教員志望学生を小学校に派遣へ 神戸市教委
2003/01/04

 神戸市教委は二〇〇三年度から、教員を目指す大学生を小学校に派遣、学習や生活指導を補助する「スクールサポーター制度」を導入する。教員の高齢化や、低年齢化する子どもの問題行動などの課題に対応し、児童一人ひとりとのかかわりを深めるのが狙い。一月中に県内の複数の大学と協定を結び、参加学生への単位認定も検討する。

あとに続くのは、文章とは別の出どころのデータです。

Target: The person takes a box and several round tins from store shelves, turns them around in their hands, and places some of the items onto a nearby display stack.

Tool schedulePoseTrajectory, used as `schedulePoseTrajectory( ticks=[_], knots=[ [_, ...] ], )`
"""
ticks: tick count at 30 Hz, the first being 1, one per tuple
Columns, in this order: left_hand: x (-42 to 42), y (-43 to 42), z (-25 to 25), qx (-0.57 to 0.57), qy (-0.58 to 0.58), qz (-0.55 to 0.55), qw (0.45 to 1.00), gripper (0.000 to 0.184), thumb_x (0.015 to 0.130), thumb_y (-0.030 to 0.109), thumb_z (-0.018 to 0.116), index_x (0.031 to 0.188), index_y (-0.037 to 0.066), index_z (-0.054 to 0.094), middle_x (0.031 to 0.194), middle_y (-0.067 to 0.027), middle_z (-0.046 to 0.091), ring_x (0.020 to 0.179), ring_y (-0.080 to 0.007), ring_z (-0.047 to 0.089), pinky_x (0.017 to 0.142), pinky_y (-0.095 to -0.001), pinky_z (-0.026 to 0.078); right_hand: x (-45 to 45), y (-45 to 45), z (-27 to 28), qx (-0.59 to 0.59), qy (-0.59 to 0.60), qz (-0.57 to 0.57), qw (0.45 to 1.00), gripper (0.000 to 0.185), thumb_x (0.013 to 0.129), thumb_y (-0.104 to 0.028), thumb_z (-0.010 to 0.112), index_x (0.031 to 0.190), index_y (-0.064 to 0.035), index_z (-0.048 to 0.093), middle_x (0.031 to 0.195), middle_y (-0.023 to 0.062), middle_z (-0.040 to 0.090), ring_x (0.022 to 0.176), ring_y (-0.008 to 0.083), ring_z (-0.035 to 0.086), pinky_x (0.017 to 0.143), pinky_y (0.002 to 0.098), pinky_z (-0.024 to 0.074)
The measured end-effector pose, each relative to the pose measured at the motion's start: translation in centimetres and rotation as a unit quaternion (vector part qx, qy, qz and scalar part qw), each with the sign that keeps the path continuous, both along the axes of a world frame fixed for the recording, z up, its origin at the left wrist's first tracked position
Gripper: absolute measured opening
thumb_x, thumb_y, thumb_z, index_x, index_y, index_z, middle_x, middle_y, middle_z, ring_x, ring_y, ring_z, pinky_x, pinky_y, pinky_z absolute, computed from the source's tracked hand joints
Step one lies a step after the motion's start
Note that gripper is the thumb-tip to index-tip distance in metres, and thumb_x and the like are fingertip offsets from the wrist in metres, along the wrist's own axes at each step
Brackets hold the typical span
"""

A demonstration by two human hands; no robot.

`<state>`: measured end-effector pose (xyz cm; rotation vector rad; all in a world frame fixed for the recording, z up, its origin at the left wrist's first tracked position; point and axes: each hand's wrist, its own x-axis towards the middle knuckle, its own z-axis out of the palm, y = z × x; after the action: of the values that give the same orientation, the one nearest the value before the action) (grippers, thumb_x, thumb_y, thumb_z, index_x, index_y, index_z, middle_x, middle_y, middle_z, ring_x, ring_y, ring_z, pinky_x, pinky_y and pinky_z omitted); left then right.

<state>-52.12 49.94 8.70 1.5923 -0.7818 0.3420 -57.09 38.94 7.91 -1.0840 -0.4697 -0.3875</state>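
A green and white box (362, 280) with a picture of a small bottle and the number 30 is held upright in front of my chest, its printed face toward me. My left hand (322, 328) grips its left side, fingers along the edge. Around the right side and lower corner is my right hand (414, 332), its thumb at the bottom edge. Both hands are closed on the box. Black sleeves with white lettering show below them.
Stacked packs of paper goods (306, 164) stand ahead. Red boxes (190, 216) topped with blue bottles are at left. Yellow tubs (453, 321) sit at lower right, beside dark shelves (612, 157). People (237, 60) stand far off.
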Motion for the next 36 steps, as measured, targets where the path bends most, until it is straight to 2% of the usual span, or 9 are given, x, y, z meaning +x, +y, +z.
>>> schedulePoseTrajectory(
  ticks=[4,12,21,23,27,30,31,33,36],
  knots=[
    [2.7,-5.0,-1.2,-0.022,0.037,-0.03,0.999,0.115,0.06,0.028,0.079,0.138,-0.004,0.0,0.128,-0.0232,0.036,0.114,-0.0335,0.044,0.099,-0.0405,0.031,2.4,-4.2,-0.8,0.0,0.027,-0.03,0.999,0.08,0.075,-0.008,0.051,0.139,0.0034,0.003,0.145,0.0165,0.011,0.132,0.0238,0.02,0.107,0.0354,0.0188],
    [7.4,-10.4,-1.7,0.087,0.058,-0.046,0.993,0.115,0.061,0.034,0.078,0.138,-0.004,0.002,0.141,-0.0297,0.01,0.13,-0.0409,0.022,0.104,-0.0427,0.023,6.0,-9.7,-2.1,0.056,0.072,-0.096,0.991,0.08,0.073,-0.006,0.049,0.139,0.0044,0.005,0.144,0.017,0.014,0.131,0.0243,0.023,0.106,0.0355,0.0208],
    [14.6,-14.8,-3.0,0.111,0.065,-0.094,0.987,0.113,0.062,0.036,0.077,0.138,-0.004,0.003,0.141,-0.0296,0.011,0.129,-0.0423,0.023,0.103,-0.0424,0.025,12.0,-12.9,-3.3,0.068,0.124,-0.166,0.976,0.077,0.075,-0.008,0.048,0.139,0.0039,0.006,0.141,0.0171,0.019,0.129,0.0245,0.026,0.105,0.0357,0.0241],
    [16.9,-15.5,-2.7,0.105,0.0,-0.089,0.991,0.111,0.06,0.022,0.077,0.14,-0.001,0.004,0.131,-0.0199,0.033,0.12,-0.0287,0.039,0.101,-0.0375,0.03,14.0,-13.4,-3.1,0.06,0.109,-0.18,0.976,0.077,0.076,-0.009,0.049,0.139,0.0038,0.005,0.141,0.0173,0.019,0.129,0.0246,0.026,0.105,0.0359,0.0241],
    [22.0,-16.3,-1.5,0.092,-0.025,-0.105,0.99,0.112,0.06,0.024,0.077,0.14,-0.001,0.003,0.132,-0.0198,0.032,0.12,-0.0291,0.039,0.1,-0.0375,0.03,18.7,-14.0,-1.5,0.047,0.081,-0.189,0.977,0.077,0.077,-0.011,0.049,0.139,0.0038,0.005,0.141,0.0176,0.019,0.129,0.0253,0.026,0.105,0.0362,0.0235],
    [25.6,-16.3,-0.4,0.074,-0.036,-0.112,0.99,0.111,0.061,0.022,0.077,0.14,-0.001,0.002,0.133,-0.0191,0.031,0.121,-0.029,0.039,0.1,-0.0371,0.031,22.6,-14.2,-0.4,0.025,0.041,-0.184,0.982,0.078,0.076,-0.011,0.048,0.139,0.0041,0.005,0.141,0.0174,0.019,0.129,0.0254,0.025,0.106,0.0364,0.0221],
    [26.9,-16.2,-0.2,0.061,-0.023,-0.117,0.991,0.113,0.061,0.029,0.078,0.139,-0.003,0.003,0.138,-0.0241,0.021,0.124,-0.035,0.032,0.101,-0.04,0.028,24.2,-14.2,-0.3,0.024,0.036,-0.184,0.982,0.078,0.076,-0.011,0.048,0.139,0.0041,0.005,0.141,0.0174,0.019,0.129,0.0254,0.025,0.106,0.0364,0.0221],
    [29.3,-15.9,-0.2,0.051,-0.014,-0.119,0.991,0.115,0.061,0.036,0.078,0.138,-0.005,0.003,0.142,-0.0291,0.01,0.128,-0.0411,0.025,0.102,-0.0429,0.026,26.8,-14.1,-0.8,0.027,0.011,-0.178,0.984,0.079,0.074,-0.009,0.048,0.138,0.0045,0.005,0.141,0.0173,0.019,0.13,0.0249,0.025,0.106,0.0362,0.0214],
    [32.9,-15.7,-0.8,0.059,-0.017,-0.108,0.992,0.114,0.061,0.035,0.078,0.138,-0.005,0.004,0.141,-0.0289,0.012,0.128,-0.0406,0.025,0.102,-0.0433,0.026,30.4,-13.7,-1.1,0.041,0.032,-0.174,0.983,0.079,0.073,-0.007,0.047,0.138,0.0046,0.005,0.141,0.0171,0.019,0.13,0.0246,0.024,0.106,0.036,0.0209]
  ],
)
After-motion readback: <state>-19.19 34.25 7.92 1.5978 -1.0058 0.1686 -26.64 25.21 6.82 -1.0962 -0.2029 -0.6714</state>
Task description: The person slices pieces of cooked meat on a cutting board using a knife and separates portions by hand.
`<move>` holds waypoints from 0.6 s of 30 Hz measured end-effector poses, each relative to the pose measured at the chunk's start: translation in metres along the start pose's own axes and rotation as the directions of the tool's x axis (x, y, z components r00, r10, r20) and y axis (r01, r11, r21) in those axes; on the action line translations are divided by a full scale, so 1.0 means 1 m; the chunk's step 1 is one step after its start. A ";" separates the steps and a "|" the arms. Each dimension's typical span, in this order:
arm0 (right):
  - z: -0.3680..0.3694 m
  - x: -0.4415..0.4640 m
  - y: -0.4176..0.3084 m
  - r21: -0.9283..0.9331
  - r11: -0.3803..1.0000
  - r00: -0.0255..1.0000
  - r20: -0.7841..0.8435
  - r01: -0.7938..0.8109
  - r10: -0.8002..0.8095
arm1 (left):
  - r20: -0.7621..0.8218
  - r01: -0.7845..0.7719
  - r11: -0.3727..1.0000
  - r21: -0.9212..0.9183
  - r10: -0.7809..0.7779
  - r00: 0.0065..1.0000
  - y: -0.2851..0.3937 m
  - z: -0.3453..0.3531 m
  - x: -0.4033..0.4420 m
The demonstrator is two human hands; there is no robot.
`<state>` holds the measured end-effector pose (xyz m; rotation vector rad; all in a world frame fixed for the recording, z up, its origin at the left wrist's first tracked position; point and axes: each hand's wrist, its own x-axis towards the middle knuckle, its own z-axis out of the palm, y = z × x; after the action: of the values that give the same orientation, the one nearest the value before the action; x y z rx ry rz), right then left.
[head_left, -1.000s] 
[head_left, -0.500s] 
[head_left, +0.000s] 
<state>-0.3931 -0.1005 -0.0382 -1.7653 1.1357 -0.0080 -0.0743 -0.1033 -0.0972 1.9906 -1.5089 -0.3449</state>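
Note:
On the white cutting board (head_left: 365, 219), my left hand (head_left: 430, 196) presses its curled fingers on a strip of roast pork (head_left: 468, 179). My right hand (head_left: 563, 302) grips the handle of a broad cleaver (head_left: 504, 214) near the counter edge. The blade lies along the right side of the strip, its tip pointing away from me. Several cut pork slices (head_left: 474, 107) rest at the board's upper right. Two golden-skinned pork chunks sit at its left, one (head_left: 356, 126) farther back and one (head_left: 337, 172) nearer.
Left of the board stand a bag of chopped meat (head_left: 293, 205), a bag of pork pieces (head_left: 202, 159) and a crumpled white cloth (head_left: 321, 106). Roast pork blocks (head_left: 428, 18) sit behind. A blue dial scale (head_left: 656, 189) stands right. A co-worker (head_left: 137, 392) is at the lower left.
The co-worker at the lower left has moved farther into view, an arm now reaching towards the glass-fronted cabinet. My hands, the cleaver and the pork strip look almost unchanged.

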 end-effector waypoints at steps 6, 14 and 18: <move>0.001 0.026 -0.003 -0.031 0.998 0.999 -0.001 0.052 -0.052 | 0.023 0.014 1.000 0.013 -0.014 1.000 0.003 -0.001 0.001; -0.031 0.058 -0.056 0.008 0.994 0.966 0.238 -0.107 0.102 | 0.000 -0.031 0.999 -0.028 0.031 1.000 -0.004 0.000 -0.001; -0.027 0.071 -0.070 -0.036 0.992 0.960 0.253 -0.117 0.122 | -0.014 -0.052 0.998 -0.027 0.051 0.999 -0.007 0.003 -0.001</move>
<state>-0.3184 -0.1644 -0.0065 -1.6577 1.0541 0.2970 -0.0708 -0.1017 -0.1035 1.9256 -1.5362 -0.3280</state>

 学生サポーターは、教育系大学の三、四年生を中心に百人程度の登録を募り、初年度は三十数校に派遣。活動は週二回で、教科の学習補助、休み時間の遊び相手や登下校の見守り、児童会活動のアドバイスなどを行う。実際に活動を始めるのは六月ごろになる見通し。

 ほかに、教員OB三人もサポーターとして小中学校を巡回し、小中学校の橋渡し役として、九年間を見通した指導計画づくりなどを支援する。

 同様の制度は、埼玉県が〇二年度から校内暴力の沈静化のため警察官OBを採用。ほかにも教員OBや地域の人を派遣する自治体が増えているが、神戸のように、市教委と大学が協定を結び、学生を派遣する制度は全国で初めて。

 市教委が策定中の小中学校と地域の行動連携構想「まっすぐ育て九年プラン」の柱の一つに位置付けられている。

 市教委によると、同市の小学校教員の平均年齢は四四・八歳。少子化に伴う新採用の減少で高齢化が進み、「教師が子どもと一緒に遊ぶのが難しくなっている」(指導課)という。

 また、教師に対する暴力は、九八年度に小学生で五件、中学生で百九件だったが、〇一年度はそれぞれ十四件、百八十件に増加。問題行動の低年齢化が進んでいる。